At the contested disposition hearing on May 21, 2008 only one witness was called, the social worker who had prepared the January 22 jurisdiction/disposition report and recommended that Mother be removed from the home and that her visitation be monitored. He testified he believed the children to be at risk based on Mothers behaviors, by which he meant her mental health issues, including depression and other emotional problems, her allowing Daughter to ingest an overdose of Dimetapp, her disclosure to Reverend M. that she had smothered Ms. P., and her reference to Daughter as an unwanted devil child. But when asked whether he had any understanding as to whether Mothers reference to Daughter as a devil child or the remark about giving her away were serious statements or the kind of jocular thing that people say sometimes about their children in the terrible twos, the Department objected that the question called for speculation. The objection was sustained.

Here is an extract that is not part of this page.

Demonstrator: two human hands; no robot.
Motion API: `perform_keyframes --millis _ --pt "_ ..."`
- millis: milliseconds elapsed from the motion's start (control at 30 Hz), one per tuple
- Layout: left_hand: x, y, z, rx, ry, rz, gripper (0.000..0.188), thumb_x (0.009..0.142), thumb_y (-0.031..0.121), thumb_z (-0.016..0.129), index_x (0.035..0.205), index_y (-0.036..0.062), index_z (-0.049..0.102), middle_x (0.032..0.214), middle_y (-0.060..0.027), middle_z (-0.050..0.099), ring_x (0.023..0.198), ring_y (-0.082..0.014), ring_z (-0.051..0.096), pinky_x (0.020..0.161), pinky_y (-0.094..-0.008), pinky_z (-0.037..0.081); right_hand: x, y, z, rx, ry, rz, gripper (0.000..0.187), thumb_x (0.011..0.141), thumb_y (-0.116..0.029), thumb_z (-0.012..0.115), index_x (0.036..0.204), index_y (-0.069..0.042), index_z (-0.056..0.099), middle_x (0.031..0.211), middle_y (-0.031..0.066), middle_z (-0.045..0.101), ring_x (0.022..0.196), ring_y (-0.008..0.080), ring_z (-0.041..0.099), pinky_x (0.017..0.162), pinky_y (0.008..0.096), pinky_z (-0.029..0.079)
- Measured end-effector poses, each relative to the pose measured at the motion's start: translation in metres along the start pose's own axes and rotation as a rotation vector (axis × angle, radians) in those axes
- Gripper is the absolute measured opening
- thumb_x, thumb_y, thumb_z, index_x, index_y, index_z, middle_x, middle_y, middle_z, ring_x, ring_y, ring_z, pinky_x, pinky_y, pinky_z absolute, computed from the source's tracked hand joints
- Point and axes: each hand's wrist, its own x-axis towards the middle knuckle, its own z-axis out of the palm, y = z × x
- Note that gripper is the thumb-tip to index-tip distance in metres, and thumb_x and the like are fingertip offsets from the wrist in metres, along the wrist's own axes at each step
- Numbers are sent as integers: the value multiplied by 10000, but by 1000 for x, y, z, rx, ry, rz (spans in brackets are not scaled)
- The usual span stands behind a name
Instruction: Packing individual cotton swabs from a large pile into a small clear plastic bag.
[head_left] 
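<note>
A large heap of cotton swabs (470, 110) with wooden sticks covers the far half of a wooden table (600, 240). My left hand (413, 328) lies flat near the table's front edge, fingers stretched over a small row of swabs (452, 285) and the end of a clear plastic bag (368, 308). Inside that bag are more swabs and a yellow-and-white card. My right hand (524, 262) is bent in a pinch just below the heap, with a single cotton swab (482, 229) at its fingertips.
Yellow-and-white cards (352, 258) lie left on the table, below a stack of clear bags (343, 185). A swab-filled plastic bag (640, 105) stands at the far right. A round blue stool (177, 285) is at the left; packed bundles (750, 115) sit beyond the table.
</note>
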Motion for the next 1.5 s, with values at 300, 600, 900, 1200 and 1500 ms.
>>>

Though he insisted Mothers ADHD and mood disorder rendered her unable to provide regular care for the children, the social worker admitted no evidence existed that she was unable to see to their schooling, nutrition, medical needs, shelter, safety, emotional health, or emotional or cognitive development. He was aware of no injury Mother had ever caused to either of the children.
When asked what risk Mother posed to the children, the social worker testified, we dont know what she may do given the fact that she has emotional and mental problems. He testified a 730 evaluation was necessary to address mothers behaviors and [t]he issues that the 730 exam would have brought out. When asked what issues those were, he said, Whatever brought the mom to disclose to the priest the information about smothering Ms. P., whatever was behind the medication that the child ingested, and whatever was behind the comments about the devil child. He admitted he had not contacted Fran O., who saw Mother regularly regarding her mental and emotional issues, or either of Mothers psychiatrists.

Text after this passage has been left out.